WARNING: This post contains sexually explicit language. Please read on at your own discretion.
Now that I'm blogging about growing up with two mommies, a friend of mine recently asked me, "Did you ever think you might be a lesbian, since that's the lifestyle you knew from home?"
Obviously I have to answer this one with a story.
In the early spring of junior year of college, I was still a virgin, and a very busy one at that. I could not for the life of me figure out how to court and bag a male while rehearsing for shows and pretending to read for class. My lingering virginity was a time-management issue above all else.
All my male friends were gay and Southern and struggling with their own sexual crises, so they were off the market. The one guy I was really into, who was certifiably heterosexual, told me that he was flying to Mississippi to surprise his ex-girlfriend with a marriage proposal. So that was a bummer.
While rehearsing a terrific, contemporary, one-act play about domestic violence in a Rhode Island suburb (incidentally the only "real" acting I have ever been trusted to do), I befriended the totally marvelous Lucy. She was one of the only young lesbians I'd ever met.
Because I grew up hanging out with my lesbian parents and their lesbian friends, I came of age thinking all lesbians were in their '50s, had traveled a lot in Cuba, sang folk songs about labor movements and wore incredibly, almost ostentatiously comfortable shoes.
Meeting Lucy answered the question "were old lesbians ever young at one time?"
Lucy wore no makeup except for a fabulous shade of lipstick, sometimes red, sometimes a mocha color. She wore low-heeled leather boots and clothing made of nice fabric when everyone else was showing up to acting class in pajama bottoms. She had a bit of a tummy, but she made it work, because she just didn't give a sh*t.

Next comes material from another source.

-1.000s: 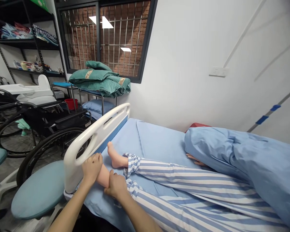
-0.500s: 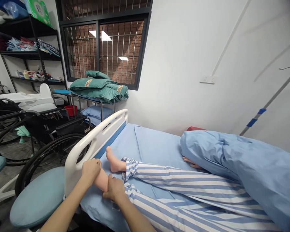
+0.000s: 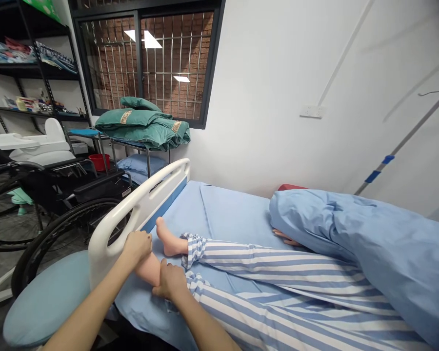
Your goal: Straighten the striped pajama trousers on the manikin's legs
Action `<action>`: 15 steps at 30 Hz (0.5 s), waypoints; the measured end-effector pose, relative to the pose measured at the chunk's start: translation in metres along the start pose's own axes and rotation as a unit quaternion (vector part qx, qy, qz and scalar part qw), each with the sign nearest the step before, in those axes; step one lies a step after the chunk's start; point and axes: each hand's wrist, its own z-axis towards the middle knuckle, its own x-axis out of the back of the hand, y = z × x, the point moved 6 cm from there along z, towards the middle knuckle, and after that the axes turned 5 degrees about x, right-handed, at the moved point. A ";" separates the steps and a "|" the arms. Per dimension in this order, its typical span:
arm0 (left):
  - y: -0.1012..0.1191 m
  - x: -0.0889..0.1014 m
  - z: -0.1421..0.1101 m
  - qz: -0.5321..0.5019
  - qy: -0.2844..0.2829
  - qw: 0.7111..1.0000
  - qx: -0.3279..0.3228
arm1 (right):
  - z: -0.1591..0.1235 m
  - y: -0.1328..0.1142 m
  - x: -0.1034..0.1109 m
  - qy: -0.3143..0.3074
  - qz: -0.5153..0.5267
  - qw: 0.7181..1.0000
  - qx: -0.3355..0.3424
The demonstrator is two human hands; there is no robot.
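Left hand (image 3: 137, 246) closed over bare lower leg of patient mannequin (image 3: 149, 269), just beside white bed-end panel (image 3: 111, 239); right hand (image 3: 170, 282) fingers wrapped round same leg, nearer cuff of striped pyjama trousers (image 3: 193, 248). Leg lies inside both grips. Other bare foot (image 3: 168, 239) just beside, on blue sheet (image 3: 227, 214). Label on black wheelchair (image 3: 126, 192) too small to read
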 end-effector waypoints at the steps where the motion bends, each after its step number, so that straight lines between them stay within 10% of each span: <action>1: -0.002 0.000 -0.002 -0.015 0.012 1.000 0.017 | 0.000 0.000 0.000 0.000 0.002 1.000 -0.001; 15: -0.016 -0.011 -0.050 -0.080 0.234 0.963 0.112 | -0.004 -0.002 0.000 0.025 0.021 0.999 -0.009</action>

And she was funny -- like, hilarious -- and monstrously talented, except that she couldn't learn her lines or show up anywhere on time. She was inconsistent, unemployable, well-traveled and awesome.
During a break from rehearsal, we sat outside the studio, and I told her some stuff, which I'll paraphrase as follows:
"You're like the only lesbian I've ever met under the age of 50," I told her.
"Really?" she asked.
"Yeah. I'm straight. I mean, I feel straight, but I'm still a virgin. Would you ever hook up with me, just for fun, if I'm telling you from the outset that I'm straight?"
And at this point she turned to me, creating a dramatic transition in our friendship that I can only explain like this:
Imagine Venus and Serena Williams immediately going from a family event, like, say, their uncle's birthday party, to playing against one another in the U.S. Open just minutes later. Imagine the moment they get on the court and eye each other from across the net, when they are no longer family and have switched, unequivocally, to playing for opposite teams.
That's how Lucy was now looking at me. And this is what she said to my pathetically half-assed proposition: "You want to have sex with a woman? You want a pussy in your mouth? It's hot, and it smells, and it's sticky and filthy, and it drips from your lips, and you love it, because that is what it is to make love to a woman. OK?"
"OK," I said, shaking my head to indicate that, no, I didn't want those things.
By May, with the domestic violence show finished and finals behind me, I had acquired a boyfriend. Interestingly enough, that relationship started with the same question. I told him that I was 20 and tired of being a virgin and asked if we could at least hook up. He quibbled for a tense three minutes and then accepted my proposal. We were together, off and on, for a year and a half.
As for Lucy, I harbor only delight toward her and her honesty. I spoke plainly, and so did she.
No, I don't think I'm a lesbian or that I ever was. Bi-curious? Sure. I would also like to go to the moon, but I'm not an astronaut, and I'm happy where I am.